The easiest way to make meals count for weight gain is to choose higher calorie foods. Opt for starchy vegetables -- such as sweet potatoes or winter squash -- over steamed, watery veggies. Order a chunky, creamy soup instead of a broth-based vegetable or chicken noodle. Pour a bowl of granola instead of flaked cereal for a higher calorie breakfast or snack. Eat thick, hearty slices of breads such as whole wheat or pumpernickel with peanut butter. Canned beans, rotisserie chicken and fish canned in olive oil are easy calorie-dense protein options that aren't too high in saturated fat.

Easy Calorie Additions to Gain Weight

You don't have to create complex recipes to gain weight. Add calories to foods you already eat using unsaturated fats, dried milk powder and cheese. Sprinkle cheddar cheese over scrambled eggs, stir dried milk powder into hot cereal, top toast and bananas with peanut butter, sprinkle sunflower seeds over salad, or toss whole-wheat pasta in olive oil before adding sauce.

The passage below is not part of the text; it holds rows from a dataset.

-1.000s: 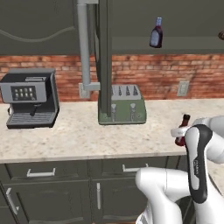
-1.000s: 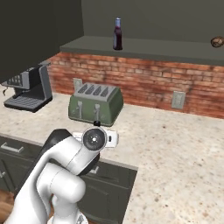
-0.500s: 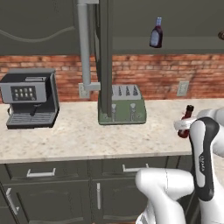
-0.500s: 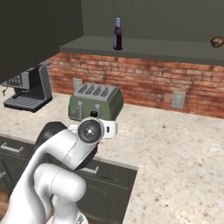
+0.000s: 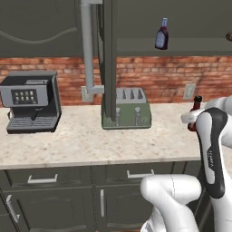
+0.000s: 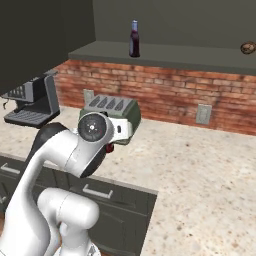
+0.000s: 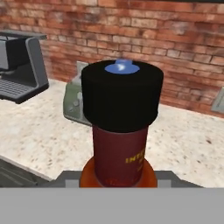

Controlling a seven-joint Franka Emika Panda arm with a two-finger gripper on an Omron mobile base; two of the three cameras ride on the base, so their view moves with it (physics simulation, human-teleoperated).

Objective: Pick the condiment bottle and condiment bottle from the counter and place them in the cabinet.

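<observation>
A dark red condiment bottle (image 7: 120,144) with a black cap fills the hand view, upright and close to the camera. My gripper (image 5: 191,118) is shut on this bottle (image 5: 196,105) above the counter's right end (image 5: 163,145), in front of the brick wall. In the right base view a bit of its red body (image 6: 109,148) peeks out under my wrist. A second condiment bottle (image 5: 161,34), dark with a pale neck, stands upright on the cabinet shelf (image 6: 165,54) above, also seen in the right base view (image 6: 134,39).
A green toaster (image 5: 127,111) sits mid-counter against the wall, and a black coffee machine (image 5: 31,102) stands at the left. A dark open cabinet door edge (image 5: 108,59) hangs above the toaster. A small brown object (image 6: 247,48) lies at the shelf's right end.
My arm has lifted: the held bottle has risen off the counter and drifted slightly right in the left base view. The shelf bottle has not moved.
</observation>
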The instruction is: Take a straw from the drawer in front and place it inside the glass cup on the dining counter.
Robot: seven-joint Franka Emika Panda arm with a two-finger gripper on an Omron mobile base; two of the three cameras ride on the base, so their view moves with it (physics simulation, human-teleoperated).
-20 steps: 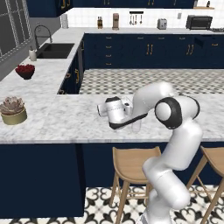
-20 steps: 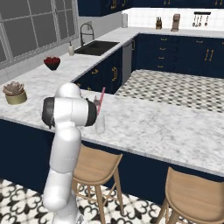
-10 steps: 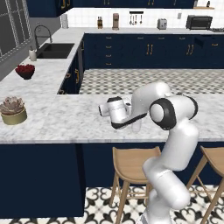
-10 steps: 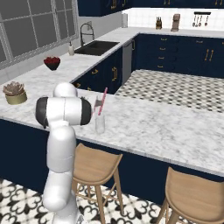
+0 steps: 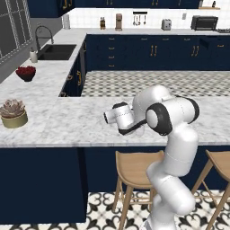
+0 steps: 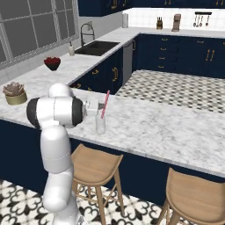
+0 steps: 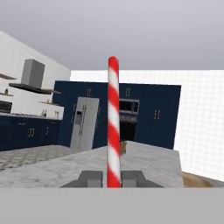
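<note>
Fingers clamped on the red-and-white striped straw, straw tilted with its lower end down inside the clear glass cup, cup standing on the marbled tabletop near its front edge, 2 wooden stools below.

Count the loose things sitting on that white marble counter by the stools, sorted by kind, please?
Glass cup: 1
Straw: 1, standing in the cup
Potted succulent: 1
Red bowl: 1
Total: 4
</note>
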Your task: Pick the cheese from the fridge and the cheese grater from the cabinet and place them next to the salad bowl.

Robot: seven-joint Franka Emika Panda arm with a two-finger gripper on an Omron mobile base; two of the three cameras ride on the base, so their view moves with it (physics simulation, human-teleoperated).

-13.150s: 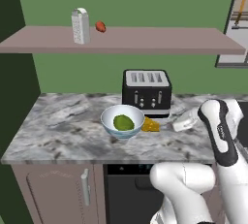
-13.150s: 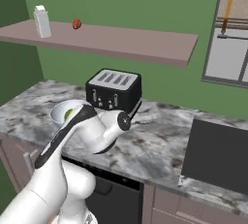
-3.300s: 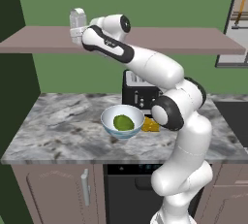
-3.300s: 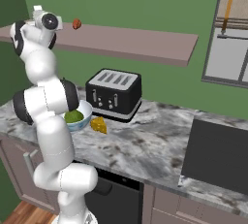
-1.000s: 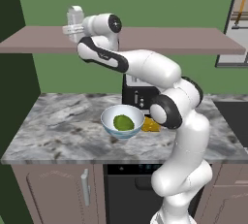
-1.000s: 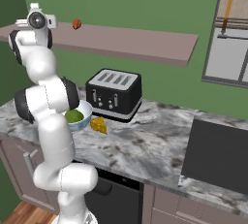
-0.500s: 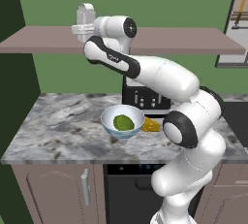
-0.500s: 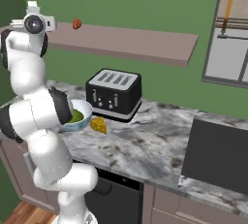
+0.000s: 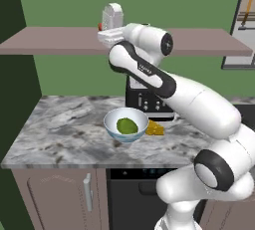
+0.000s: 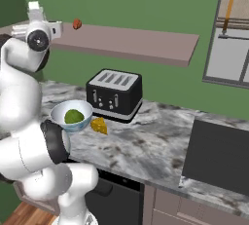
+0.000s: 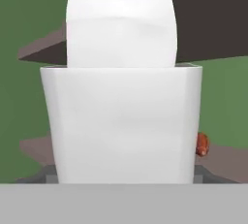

Drink a glass of milk at each meal -- full fat is fine -- for an additional 450 calories per day. Mix up a high-calorie smoothie twice per day using a banana, pineapple, canned and unsweetened coconut milk, honey, almond milk and strawberries for a quick and tasty between-meal calorie boost. Pack a baggie full of cashews and graze on it all day for an extra 748 calories, or make it raisins for 493 calories.

Make Weight Workouts Easy

When you go to the gym to weight train, don't overthink your routine. Simply lift heavy things and stick to basic exercises, like squats, chest presses and rows. A set of four to eight repetitions of a move for every muscle group suffices; you have the option to add more sets as you feel stronger. Plan on at least two workouts per week -- three or four times for more dramatic results. Leave at least 48 hours between specific muscle groups worked.

If you're energy is compromised and using heavy weights is overwhelming, do exercises using your body weight or rubber tubing to strengthen your muscles.